* WORK ITEM: I need the number of lines in the following entries that hold the word "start", and no other text.

* DATA EXCERPTS:
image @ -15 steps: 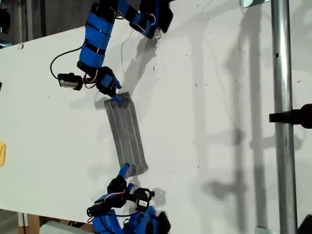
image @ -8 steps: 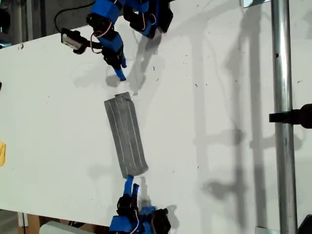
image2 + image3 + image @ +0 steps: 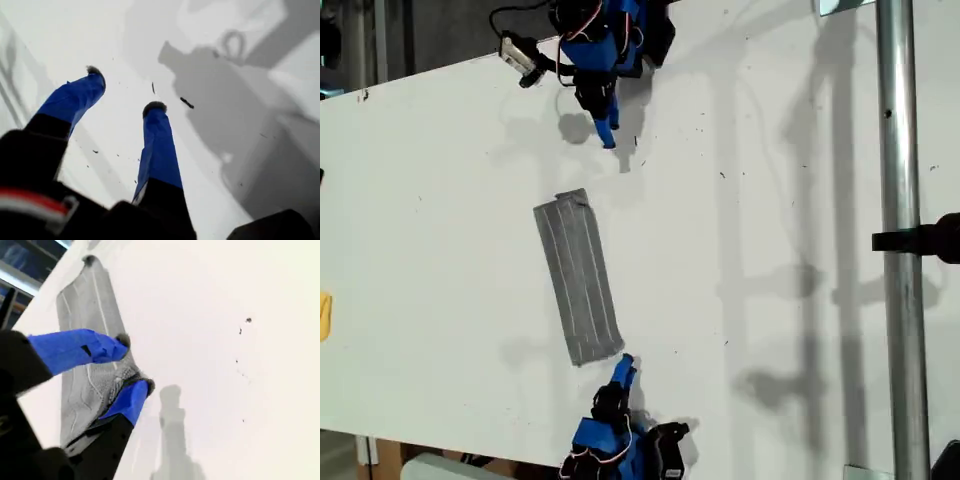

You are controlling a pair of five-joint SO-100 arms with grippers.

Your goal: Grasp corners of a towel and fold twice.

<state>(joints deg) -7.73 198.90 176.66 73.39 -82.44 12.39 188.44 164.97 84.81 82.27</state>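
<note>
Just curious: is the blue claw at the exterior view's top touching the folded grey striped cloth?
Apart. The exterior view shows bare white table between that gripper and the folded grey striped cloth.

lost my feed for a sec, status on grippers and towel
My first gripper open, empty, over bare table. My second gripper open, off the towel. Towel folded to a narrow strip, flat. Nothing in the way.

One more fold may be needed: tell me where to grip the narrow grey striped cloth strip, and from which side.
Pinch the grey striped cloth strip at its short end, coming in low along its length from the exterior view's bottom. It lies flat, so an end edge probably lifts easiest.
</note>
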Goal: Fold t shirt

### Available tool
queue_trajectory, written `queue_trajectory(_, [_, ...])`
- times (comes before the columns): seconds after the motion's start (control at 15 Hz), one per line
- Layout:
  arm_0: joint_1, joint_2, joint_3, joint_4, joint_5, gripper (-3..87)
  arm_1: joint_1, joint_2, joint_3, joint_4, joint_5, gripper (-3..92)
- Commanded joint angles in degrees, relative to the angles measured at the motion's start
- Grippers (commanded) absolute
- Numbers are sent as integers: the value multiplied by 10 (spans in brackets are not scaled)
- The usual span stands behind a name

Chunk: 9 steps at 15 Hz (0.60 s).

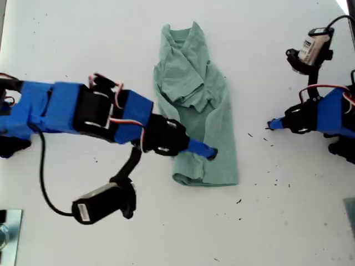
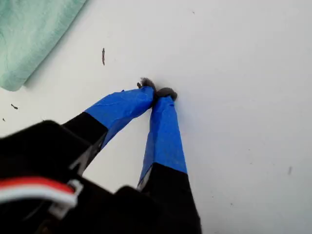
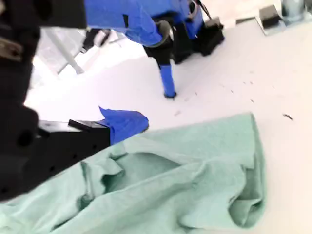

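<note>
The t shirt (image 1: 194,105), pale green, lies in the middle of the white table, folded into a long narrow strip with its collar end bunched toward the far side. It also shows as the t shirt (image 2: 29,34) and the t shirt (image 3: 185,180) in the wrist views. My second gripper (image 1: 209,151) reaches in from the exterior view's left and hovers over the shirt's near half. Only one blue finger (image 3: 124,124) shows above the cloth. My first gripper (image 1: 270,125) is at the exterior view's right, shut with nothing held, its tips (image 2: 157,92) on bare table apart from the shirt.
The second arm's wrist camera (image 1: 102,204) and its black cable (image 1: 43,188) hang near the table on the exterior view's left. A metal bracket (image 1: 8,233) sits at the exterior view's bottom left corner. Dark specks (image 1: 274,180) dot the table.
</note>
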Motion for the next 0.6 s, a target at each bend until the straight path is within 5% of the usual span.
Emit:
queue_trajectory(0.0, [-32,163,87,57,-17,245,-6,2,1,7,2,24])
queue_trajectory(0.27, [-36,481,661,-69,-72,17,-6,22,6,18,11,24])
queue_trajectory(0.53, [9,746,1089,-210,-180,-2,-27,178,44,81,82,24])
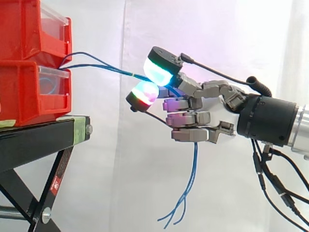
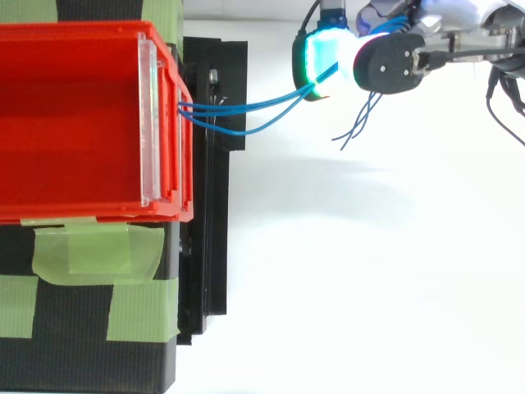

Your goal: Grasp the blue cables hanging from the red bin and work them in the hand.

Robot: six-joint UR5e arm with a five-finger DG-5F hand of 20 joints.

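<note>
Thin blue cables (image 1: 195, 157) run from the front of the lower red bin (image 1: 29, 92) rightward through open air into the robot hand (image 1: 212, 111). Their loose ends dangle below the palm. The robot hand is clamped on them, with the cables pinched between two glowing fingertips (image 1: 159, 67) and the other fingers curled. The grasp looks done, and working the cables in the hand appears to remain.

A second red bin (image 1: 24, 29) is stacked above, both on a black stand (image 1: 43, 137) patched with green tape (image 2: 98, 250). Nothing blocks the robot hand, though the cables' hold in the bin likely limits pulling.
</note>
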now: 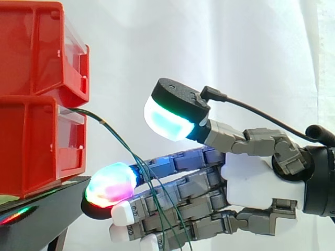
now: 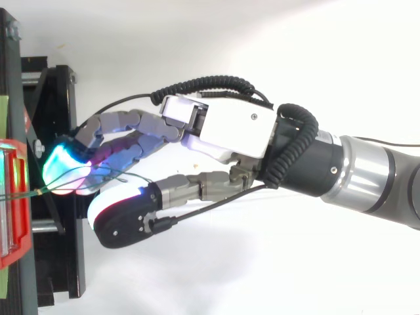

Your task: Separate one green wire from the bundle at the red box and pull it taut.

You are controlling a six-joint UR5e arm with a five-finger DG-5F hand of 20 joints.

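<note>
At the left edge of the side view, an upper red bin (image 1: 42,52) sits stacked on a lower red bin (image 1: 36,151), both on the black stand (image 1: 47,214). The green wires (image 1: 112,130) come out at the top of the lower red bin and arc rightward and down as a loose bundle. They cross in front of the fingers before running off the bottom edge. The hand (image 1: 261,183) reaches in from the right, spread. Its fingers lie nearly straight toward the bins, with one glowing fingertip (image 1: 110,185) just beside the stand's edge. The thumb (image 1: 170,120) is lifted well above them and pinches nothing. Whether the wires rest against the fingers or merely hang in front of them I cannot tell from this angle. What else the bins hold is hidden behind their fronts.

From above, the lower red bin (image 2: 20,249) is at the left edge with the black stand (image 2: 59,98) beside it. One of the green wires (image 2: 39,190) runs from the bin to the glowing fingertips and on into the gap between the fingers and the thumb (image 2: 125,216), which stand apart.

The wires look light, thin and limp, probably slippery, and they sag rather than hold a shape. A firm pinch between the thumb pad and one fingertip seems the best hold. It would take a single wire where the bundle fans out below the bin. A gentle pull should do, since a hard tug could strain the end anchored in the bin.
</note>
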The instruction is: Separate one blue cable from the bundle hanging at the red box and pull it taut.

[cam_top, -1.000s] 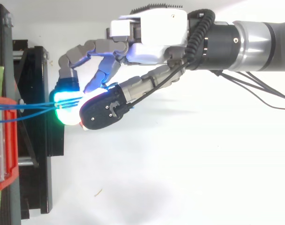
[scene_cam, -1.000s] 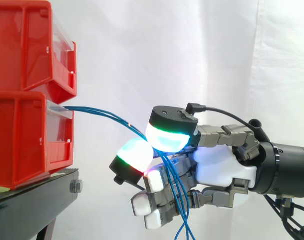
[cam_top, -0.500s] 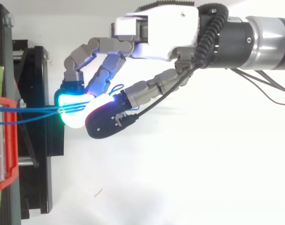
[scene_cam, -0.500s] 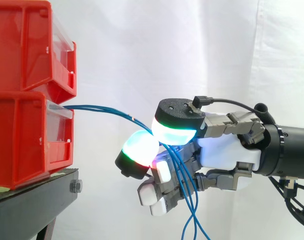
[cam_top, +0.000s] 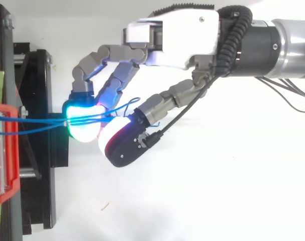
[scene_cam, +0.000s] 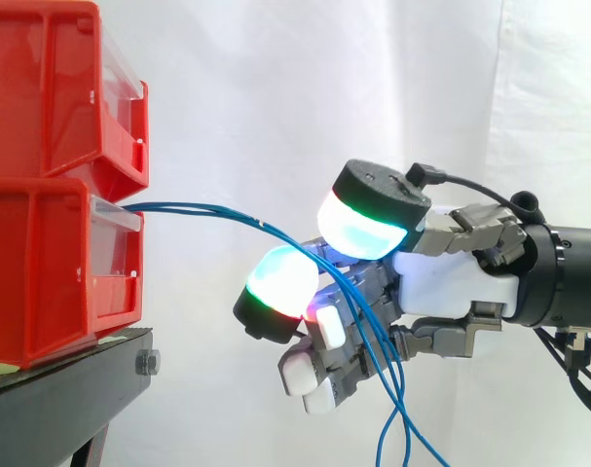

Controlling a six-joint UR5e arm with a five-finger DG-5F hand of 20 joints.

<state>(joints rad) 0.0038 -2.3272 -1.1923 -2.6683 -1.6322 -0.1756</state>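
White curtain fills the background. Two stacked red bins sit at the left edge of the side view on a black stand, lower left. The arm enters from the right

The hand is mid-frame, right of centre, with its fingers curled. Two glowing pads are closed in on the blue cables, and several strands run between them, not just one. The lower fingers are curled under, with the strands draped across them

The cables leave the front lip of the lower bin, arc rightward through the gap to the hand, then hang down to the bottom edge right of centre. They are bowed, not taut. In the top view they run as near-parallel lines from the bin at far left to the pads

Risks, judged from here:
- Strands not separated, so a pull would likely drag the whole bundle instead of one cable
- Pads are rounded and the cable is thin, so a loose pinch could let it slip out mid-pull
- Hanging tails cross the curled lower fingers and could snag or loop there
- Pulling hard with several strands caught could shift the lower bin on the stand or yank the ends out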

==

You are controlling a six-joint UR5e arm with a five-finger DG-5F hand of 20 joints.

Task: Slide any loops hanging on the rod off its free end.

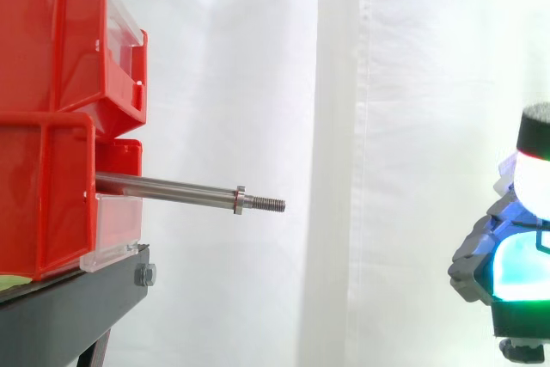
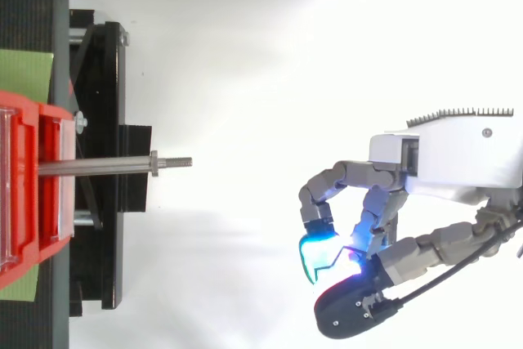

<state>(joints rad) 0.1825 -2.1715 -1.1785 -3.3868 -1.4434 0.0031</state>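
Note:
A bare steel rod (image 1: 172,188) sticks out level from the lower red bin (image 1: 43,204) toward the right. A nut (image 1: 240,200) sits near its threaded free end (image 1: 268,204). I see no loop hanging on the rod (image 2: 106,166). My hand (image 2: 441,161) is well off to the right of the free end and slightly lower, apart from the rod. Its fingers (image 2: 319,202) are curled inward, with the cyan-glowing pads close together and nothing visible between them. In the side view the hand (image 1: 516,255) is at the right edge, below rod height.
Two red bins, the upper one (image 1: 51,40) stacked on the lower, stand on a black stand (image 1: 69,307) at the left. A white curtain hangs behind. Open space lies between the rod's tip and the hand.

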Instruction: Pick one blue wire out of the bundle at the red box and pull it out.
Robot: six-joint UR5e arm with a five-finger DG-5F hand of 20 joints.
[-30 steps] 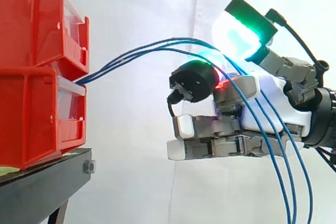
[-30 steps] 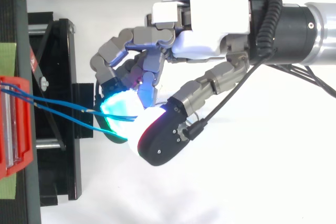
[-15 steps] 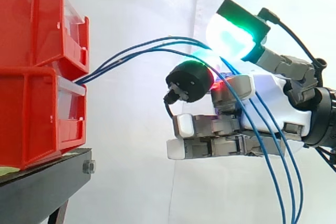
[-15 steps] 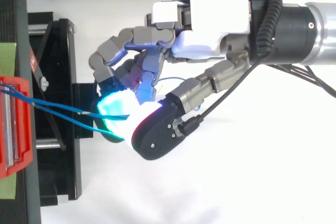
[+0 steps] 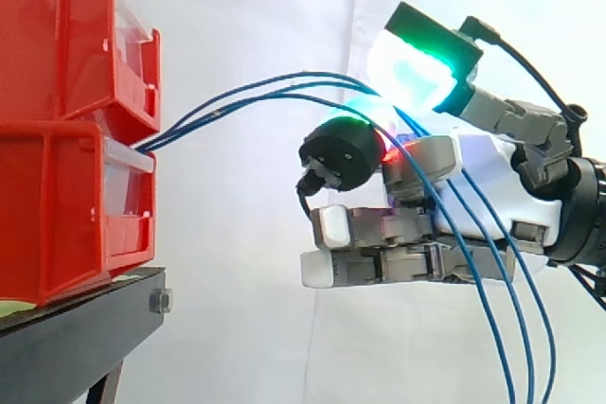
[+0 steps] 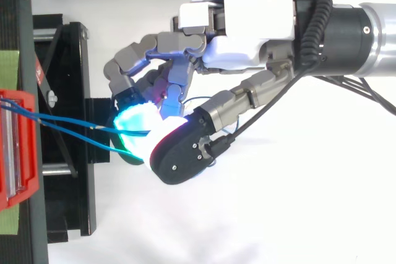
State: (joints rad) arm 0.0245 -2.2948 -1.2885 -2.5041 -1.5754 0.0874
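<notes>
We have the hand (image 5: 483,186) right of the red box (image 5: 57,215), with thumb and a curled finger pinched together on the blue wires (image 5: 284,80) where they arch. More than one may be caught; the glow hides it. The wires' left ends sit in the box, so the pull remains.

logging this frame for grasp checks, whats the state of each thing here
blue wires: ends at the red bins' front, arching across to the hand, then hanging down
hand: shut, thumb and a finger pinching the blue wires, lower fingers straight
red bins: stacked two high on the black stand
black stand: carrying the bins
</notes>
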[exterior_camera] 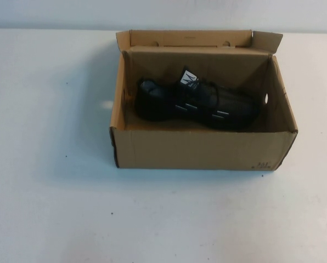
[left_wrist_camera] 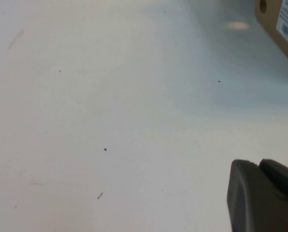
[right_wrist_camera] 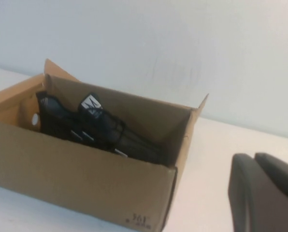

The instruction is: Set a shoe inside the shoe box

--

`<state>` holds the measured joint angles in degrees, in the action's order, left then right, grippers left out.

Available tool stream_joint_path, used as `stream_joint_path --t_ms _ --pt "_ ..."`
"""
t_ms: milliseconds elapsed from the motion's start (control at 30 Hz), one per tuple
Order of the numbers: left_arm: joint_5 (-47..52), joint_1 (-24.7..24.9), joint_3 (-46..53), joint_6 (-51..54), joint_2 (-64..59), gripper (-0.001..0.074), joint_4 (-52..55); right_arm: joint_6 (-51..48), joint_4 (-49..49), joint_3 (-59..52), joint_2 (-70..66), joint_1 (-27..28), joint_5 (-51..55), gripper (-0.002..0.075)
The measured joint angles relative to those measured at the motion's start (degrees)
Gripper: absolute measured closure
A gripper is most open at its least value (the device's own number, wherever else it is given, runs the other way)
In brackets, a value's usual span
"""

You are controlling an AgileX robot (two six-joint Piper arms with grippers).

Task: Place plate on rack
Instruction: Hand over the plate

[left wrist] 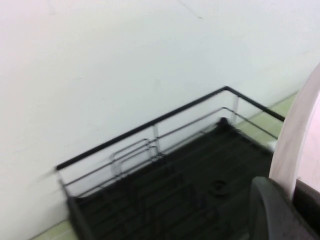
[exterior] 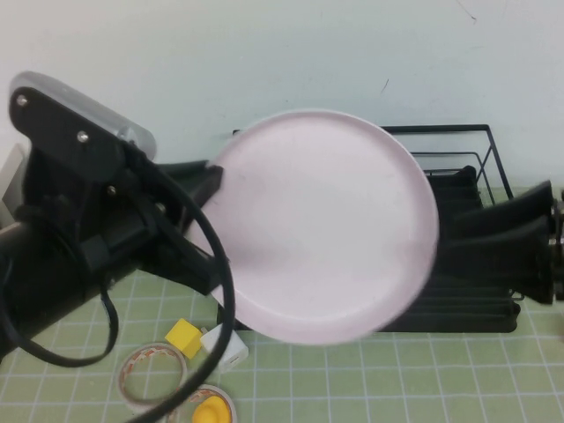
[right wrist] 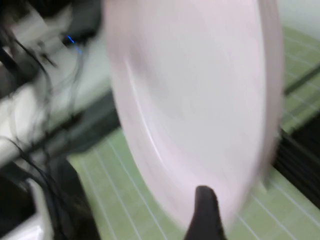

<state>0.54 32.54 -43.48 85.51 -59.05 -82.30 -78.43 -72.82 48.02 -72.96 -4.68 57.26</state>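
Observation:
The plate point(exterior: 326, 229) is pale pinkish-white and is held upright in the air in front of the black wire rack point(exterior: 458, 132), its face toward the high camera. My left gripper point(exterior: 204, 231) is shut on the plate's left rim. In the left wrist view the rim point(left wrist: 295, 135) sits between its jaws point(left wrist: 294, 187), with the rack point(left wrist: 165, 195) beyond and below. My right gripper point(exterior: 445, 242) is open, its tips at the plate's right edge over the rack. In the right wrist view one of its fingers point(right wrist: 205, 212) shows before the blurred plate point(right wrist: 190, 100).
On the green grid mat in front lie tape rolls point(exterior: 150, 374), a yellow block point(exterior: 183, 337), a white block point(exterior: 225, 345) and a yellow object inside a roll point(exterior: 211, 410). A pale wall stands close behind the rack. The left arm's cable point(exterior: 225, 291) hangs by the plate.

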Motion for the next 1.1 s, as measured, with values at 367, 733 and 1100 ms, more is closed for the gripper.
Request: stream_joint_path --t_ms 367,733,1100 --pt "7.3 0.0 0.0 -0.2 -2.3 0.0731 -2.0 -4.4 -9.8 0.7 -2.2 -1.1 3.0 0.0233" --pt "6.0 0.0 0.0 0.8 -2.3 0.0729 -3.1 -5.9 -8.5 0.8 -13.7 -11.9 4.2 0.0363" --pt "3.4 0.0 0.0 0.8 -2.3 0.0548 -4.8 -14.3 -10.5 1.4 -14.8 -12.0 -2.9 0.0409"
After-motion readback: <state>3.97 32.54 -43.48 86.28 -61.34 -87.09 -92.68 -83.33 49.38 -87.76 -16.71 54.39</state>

* SOLUTION: 4